> [Task instructions]: Go through the data and retrieve each line that includes the string "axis".
------------------------------------------------------------
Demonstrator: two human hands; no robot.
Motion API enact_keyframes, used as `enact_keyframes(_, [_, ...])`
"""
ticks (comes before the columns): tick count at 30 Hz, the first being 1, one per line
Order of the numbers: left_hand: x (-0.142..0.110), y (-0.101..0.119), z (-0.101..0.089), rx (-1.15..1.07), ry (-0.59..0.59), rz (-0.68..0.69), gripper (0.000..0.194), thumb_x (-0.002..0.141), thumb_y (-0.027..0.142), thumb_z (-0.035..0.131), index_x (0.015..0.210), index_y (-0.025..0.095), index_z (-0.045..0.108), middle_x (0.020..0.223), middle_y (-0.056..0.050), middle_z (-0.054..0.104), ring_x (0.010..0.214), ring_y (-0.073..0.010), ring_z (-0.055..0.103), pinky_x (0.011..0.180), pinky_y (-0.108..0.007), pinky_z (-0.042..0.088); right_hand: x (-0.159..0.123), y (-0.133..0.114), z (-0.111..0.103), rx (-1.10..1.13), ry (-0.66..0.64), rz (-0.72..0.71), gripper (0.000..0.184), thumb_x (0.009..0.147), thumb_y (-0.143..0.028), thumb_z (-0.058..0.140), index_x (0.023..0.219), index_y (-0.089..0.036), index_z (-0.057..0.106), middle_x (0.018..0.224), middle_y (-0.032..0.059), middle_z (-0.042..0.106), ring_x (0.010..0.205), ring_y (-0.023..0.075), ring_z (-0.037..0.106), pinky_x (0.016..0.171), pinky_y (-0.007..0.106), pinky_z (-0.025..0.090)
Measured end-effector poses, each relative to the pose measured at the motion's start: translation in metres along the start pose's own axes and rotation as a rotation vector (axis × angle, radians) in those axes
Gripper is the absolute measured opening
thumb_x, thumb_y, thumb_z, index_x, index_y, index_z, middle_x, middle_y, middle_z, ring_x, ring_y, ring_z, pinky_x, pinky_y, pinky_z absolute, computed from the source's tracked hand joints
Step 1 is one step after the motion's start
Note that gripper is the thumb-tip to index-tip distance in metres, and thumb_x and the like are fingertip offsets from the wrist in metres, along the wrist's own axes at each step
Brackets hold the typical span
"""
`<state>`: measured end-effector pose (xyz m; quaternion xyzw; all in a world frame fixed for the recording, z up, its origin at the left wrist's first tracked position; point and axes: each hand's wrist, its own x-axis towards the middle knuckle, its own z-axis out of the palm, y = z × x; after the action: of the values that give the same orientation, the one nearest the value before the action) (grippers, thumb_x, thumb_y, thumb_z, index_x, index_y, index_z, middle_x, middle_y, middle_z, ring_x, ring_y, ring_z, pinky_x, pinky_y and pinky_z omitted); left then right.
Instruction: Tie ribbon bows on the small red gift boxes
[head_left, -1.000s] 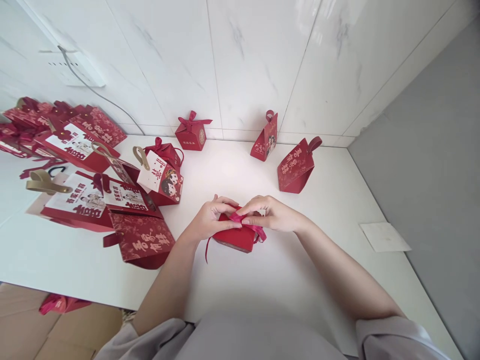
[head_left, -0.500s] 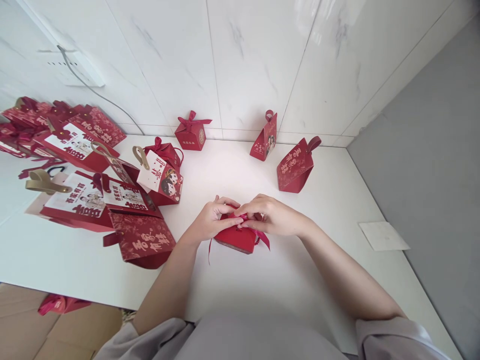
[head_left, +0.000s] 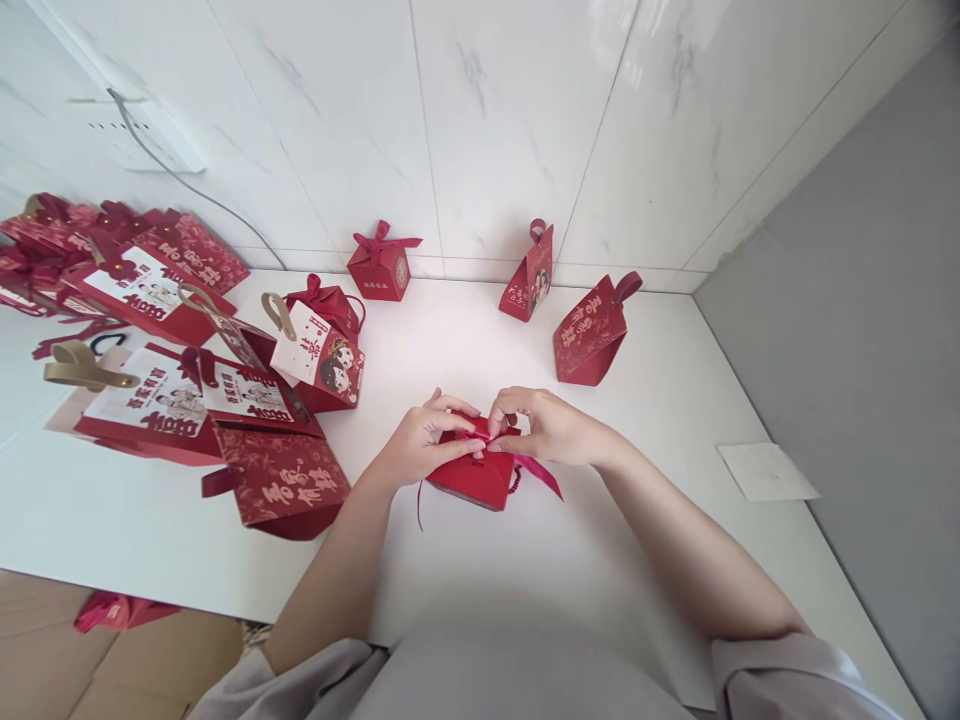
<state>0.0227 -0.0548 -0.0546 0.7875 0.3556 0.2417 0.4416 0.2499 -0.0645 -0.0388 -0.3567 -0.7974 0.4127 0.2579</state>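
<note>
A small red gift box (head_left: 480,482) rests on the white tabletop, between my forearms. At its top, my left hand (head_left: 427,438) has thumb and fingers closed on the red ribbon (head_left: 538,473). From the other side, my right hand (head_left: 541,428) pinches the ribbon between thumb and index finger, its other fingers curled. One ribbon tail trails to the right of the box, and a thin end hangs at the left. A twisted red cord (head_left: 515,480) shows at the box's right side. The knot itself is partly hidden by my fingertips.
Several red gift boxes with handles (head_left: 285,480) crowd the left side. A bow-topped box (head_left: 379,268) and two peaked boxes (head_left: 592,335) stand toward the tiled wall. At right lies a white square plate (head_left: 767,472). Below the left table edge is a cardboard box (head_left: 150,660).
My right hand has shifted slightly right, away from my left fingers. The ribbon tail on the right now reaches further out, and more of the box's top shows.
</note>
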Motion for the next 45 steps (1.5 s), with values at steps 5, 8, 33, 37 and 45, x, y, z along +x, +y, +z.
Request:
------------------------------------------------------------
> [Solution for this exercise]:
Measured end-effector poses, each relative to the pose measured at the motion's start: translation in metres along the start pose's own axes and rotation as a rotation vector (axis × angle, radians) in those axes
`<state>`: measured end-effector pose (xyz m; quaternion xyzw; all in a world frame fixed for the recording, z up, its origin at the left wrist's first tracked position; point and axes: each hand's wrist, its own x-axis towards the middle knuckle, its own z-axis out of the palm, y = z × x; after the action: of the values that give the same orientation, the one nearest the value before the action) (grippers, thumb_x, thumb_y, thumb_z, index_x, index_y, index_z, middle_x, middle_y, middle_z, ring_x, ring_y, ring_z, pinky_x, pinky_y and pinky_z omitted); left then right.

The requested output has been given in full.